Records provided

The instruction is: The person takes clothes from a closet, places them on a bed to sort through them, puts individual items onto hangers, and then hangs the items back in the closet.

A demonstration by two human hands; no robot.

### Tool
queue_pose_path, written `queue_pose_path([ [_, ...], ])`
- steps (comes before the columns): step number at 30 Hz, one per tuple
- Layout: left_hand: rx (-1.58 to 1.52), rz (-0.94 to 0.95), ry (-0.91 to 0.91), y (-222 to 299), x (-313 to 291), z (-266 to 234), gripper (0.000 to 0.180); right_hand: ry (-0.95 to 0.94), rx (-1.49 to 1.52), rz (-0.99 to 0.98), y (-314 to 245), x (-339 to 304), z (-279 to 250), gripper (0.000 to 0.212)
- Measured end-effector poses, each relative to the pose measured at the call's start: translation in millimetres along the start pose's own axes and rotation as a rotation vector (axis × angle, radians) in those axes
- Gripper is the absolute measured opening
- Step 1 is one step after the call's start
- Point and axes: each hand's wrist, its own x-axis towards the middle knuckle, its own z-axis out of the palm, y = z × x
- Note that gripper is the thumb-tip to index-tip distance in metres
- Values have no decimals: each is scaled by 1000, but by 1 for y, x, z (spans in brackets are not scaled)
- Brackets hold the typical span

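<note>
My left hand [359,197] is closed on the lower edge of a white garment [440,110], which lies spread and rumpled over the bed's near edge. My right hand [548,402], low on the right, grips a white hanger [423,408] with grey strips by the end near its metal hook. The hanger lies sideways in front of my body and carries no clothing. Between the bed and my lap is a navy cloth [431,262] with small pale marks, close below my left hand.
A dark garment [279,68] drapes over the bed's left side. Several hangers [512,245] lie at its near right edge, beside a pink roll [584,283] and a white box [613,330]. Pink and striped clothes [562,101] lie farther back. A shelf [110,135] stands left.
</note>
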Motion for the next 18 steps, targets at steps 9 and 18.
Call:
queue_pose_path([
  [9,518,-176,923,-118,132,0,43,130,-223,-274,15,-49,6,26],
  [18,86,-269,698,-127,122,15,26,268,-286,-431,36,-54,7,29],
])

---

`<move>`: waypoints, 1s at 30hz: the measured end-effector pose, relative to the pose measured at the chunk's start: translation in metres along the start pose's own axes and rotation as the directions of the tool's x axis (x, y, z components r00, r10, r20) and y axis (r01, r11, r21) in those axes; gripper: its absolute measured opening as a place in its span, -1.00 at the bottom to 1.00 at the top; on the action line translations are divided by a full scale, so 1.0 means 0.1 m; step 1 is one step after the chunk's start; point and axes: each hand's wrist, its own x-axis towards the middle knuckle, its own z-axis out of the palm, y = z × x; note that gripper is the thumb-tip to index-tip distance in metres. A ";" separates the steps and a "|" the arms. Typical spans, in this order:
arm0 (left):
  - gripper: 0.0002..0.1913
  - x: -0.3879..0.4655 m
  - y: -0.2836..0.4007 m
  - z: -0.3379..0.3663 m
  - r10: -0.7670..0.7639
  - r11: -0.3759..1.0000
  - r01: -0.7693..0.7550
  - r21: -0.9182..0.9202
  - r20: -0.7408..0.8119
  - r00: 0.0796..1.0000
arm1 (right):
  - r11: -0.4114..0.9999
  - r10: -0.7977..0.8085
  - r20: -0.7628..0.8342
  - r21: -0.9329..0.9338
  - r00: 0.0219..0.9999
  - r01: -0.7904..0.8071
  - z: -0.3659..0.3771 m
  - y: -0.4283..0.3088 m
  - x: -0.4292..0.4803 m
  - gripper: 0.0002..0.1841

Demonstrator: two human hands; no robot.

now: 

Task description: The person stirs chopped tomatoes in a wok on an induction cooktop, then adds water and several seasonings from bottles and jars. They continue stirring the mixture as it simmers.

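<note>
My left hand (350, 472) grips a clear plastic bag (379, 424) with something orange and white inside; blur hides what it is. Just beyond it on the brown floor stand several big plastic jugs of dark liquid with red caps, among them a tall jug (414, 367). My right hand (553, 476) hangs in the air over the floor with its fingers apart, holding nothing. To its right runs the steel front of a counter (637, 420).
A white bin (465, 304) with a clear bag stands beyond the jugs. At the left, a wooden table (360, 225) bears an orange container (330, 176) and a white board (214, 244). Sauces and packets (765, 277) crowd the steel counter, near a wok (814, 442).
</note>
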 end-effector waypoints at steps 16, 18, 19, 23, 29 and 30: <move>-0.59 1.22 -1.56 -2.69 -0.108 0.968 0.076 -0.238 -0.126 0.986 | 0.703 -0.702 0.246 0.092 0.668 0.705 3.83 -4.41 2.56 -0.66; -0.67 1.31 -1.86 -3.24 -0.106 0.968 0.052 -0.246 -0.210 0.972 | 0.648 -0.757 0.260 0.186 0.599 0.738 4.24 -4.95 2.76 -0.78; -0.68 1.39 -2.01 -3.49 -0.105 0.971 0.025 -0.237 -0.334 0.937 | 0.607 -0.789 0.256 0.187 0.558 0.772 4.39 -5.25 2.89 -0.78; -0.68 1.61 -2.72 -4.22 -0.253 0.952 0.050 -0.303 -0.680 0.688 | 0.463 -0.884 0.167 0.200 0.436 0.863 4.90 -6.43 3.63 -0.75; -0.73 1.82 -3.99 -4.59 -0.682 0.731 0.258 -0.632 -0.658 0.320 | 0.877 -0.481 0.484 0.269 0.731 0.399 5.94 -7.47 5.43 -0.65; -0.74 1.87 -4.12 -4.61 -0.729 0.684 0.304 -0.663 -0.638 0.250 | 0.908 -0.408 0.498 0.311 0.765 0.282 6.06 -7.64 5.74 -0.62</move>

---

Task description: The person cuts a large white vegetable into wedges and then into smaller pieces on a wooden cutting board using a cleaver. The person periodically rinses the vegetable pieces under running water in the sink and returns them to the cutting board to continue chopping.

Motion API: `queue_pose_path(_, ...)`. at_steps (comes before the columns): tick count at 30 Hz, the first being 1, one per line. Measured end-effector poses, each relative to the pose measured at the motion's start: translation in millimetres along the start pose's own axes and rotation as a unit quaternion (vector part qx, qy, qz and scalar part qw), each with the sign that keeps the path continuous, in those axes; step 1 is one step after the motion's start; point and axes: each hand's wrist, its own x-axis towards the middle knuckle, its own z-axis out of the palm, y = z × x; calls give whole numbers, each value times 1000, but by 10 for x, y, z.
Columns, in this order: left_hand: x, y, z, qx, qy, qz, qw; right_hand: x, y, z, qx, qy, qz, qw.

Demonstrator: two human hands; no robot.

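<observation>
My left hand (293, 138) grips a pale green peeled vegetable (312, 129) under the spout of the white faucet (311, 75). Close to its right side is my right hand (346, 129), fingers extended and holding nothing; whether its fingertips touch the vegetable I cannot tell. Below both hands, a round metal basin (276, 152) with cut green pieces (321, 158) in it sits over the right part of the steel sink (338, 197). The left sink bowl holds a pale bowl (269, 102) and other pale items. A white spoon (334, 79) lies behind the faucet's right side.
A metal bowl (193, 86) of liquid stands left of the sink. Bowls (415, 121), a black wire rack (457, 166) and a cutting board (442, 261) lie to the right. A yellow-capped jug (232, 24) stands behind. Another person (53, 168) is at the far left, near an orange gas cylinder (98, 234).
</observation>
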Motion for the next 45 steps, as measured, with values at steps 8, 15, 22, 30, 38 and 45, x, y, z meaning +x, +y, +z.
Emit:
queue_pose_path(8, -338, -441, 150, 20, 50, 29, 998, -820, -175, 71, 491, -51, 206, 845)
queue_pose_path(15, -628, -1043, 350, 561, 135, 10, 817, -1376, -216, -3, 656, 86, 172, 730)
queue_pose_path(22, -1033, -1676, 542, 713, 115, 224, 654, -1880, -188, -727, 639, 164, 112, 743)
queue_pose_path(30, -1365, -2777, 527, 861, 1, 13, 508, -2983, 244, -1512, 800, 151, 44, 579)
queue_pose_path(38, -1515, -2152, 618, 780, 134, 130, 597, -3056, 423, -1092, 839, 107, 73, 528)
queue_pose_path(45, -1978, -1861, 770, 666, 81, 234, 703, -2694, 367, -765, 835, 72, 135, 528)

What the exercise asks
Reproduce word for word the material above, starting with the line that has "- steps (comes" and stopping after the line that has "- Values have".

Problem solution
- steps (comes before the columns): step number at 30 Hz, one per tuple
- Layout: left_hand: rx (-1.58 to 1.52), rz (-0.94 to 0.95), ry (-0.91 to 0.91), y (-222 to 299), x (-313 to 291), z (-266 to 234), gripper (0.000 to 0.180); right_hand: ry (-0.95 to 0.94), rx (-1.49 to 1.52), rz (-0.99 to 0.98), y (-314 to 245), x (-339 to 304), z (-279 to 250), gripper (0.000 to 0.212)
- Measured end-effector poses, each relative to the pose measured at the call's start: translation in millimetres along the start pose's own axes and rotation as a rotation vector (axis × angle, radians) in those axes
- Gripper is the absolute measured opening
- Step 1 is one step after the call's start
- Point and axes: each hand's wrist, its own x-axis towards the middle knuckle, its own z-axis out of the palm, y = z × x
- Note that gripper is the thumb-tip to index-tip distance in metres
- Values have no decimals: each is scaled by 1000, but by 1 for y, x, z (spans in brackets are not scaled)

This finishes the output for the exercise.